» PROBLEM TO WORK ON: Return the listing exactly. Keep no pictures.
***** RECORDED DATA *****
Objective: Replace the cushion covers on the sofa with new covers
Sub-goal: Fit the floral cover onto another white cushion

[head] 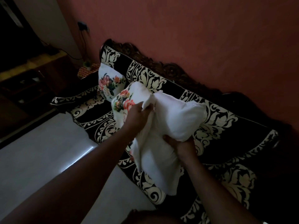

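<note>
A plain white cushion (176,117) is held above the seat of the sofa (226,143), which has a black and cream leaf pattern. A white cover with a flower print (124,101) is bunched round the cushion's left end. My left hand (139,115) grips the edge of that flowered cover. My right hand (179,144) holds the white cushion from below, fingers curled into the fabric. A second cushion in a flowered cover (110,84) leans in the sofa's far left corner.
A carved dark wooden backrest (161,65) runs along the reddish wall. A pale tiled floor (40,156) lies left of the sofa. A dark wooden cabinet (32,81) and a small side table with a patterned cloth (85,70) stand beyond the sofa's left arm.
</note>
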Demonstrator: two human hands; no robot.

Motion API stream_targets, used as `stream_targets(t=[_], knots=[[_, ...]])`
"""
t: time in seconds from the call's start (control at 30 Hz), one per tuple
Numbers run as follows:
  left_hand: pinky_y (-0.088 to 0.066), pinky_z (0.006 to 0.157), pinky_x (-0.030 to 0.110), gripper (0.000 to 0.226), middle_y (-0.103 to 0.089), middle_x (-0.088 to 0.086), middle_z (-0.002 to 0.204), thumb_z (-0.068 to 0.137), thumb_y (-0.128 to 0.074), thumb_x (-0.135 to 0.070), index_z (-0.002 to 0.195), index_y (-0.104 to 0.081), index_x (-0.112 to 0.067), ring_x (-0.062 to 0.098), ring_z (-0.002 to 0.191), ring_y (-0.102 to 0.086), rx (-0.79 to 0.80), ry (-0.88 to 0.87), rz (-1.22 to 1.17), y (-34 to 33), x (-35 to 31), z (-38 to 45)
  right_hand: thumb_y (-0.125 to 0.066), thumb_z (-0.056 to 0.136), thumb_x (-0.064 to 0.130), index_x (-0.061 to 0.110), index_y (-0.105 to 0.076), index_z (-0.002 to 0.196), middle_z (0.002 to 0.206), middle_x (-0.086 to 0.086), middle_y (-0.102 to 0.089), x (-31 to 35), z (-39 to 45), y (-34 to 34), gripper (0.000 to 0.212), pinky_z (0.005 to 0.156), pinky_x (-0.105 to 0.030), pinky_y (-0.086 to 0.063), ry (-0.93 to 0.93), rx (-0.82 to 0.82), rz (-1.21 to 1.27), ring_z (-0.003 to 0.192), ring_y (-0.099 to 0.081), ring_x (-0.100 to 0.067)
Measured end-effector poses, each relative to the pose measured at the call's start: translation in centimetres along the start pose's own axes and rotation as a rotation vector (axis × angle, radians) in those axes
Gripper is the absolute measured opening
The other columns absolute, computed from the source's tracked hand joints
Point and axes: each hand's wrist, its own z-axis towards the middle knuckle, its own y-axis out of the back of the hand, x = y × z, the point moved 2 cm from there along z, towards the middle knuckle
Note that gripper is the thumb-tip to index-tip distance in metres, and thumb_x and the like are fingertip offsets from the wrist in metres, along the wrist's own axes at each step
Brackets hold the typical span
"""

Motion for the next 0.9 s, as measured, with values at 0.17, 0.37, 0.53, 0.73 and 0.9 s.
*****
» ANSWER TO THE EXERCISE:
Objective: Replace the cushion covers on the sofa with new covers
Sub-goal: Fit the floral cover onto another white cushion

[head] 

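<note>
A plain white cushion (176,117) is held above the seat of the sofa (226,143), which has a black and cream leaf pattern. A white cover with a flower print (124,101) is bunched round the cushion's left end. My left hand (139,115) grips the edge of that flowered cover. My right hand (179,144) holds the white cushion from below, fingers curled into the fabric. A second cushion in a flowered cover (110,84) leans in the sofa's far left corner.
A carved dark wooden backrest (161,65) runs along the reddish wall. A pale tiled floor (40,156) lies left of the sofa. A dark wooden cabinet (32,81) and a small side table with a patterned cloth (85,70) stand beyond the sofa's left arm.
</note>
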Demonstrator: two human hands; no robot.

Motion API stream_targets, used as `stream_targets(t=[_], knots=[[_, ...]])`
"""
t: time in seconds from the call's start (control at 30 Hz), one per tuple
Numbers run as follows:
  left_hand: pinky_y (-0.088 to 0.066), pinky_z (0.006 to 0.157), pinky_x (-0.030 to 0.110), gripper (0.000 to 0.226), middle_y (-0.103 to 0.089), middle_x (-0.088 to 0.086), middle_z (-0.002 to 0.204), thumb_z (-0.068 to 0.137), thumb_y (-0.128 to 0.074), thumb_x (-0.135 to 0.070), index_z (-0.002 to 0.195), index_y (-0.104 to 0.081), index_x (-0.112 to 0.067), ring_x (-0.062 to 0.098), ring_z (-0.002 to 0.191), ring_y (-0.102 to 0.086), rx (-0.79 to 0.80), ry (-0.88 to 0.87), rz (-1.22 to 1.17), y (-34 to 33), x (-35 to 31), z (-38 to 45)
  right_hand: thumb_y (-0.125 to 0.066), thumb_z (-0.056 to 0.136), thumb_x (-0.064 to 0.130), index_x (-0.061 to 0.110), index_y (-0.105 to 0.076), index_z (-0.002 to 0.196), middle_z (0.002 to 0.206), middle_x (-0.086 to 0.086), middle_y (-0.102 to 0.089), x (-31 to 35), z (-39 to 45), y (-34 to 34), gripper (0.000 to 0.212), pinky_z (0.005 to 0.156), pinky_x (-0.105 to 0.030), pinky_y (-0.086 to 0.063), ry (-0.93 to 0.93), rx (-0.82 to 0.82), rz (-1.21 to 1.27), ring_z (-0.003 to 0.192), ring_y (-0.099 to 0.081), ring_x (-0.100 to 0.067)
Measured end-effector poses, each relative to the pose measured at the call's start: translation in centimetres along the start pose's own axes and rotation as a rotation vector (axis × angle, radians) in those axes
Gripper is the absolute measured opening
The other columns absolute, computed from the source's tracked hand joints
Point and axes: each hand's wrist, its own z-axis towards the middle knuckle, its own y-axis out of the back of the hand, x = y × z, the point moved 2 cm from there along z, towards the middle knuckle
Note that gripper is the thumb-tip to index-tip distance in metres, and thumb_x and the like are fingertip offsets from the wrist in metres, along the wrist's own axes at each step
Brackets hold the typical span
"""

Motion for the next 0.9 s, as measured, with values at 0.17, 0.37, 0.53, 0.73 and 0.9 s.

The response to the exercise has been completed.